- The Washington Times - Monday, December 5, 2011

Washington Redskins players had Sunday night to digest several reports that two of the team’s best offensive players, tight end Fred Davis and left tackle Trent Williams, are facing four-game suspensions for repeatedly violating the NFL’s substance abuse policy by using recreational drugs.

And when players reported to Redskins Park on Monday morning in the aftermath of their seventh loss in eight games, the situation only added to the misery of their 4-8 record.

“I wouldn’t call it anger, but it’s just disappointing because everybody is aware of the rules and how the NFL carries the drug policy,” co-captain Lorenzo Alexander said. “More than just yourself is at stake if you happen to get caught, especially those two guys who play intricate roles on the success of whether we win or lose.”

The league had not notified coach Mike Shanahan of the suspensions by the time he met with reporters at 3 p.m. Monday, Shanahan said. Because no disciplinary action had been finalized, Davis and Williams participated in business as usual at team headquarters. They broke down film of Sunday’s 34-19 loss to the New York Jets, which could be their last game of the season.

Shanahan said he expects to hear from the NFL before Wednesday, when the Redskins begin practicing for Sunday’s game against the New England Patriots.

“Until something is said to me they will be here,” Shanahan said.

Because the suspensions were not official, though, Shanahan danced around the 18 questions on the subject that began his news conference.

“It’s something you have to deal with,” he said. “It’s reality.
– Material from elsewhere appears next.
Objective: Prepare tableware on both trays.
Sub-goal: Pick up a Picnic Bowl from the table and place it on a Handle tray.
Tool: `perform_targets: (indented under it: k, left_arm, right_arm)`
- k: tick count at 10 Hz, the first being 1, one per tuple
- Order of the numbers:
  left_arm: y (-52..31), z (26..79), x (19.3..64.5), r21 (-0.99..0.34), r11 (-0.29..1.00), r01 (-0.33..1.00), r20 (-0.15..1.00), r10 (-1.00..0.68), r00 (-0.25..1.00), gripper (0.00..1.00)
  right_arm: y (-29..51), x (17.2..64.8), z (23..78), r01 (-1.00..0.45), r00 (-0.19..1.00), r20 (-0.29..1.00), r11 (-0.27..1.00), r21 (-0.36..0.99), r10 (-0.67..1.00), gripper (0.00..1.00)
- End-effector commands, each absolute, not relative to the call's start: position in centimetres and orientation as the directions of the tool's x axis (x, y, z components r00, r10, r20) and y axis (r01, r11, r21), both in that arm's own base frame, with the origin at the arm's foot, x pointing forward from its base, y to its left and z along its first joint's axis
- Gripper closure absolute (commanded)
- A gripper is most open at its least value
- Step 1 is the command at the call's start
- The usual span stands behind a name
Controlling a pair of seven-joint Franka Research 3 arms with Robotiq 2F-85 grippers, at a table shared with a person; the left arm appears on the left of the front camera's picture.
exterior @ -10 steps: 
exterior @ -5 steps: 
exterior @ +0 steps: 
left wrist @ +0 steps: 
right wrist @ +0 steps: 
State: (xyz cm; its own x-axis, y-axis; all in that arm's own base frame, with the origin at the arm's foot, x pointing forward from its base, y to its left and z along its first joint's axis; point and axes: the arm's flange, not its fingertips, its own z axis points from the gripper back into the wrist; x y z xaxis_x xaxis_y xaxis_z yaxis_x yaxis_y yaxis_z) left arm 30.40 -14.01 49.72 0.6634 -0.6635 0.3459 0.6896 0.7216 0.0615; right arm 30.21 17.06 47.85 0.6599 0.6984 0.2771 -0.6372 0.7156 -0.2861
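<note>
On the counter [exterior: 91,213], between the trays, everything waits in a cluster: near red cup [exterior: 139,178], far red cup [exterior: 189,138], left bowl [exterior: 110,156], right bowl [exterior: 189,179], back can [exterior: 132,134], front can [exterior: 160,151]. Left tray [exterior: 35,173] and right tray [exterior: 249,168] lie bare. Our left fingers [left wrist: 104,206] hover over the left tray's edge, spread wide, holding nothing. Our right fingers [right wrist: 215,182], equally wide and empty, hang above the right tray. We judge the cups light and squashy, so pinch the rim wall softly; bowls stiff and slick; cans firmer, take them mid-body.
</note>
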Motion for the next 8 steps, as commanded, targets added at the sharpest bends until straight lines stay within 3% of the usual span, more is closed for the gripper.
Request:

We’ve got a situation here that — two excellent football players, we’ll find out here shortly what their status is.”

The questions lasted eight minutes into his 23-minute meeting with reporters. With the team out of contention, Sunday’s loss was an afterthought to this developing drama involving two of its top contributors.

Shanahan was careful not to speak as if the suspensions were official, but he did address broader issues such as the importance of players’ character and commitment.

“It’s paramount to me in putting a football team together,” he said.

Shanahan’s words resonated, considering Davis‘ contract expires at the end of the season.

“To win a Super Bowl, to be the top organization, you have to have character,” he said. “We are always looking for not only the great athletes but great character. Some people will make mistakes; we understand that along the way. That doesn’t mean we are just going to drop somebody because they make a mistake, but we are going to make sure they are made of the right stuff.”

Players, meanwhile, braced to play the final quarter of the season without Davis and Williams.

Davis leads the Redskins with 59 receptions and 796 receiving yards. His three touchdowns are tied for most on the team. Williams, the fourth-overall pick in 2010, is an exceptionally athletic blocker who is coming off three consecutive quality performances.

Rookie running back Roy Helu called the two players “crucial” to the Redskins‘ run blocking.

Trent is just an outstanding athlete and even more an offensive lineman,” he said. “He can get the edges and hook them, and he’s experienced. Also, Fred, too. He’s more than just a pass threat. He’s physical and strong on the edge, so it’s a loss.”

Alexander, whose stall is near Davis‘ and Williams‘ in the back right corner of the locker room, said he plans to offer both teammates his support.

“They’re both great guys,” he said. “Obviously, this is going to create a different perception of them off the field. I know these guys intimately being in here every day with them. Both guys I love dearly; great teammates and go out there and bust their butt every time they’re on the field.”

Across the room, veteran safety Reed Doughty lamented another blow in another lost season.

“When we sign on that dotted line to be a part of this NFL, it’s a privilege to be a part of it,” Doughty said. “We’ve got to act accordingly.”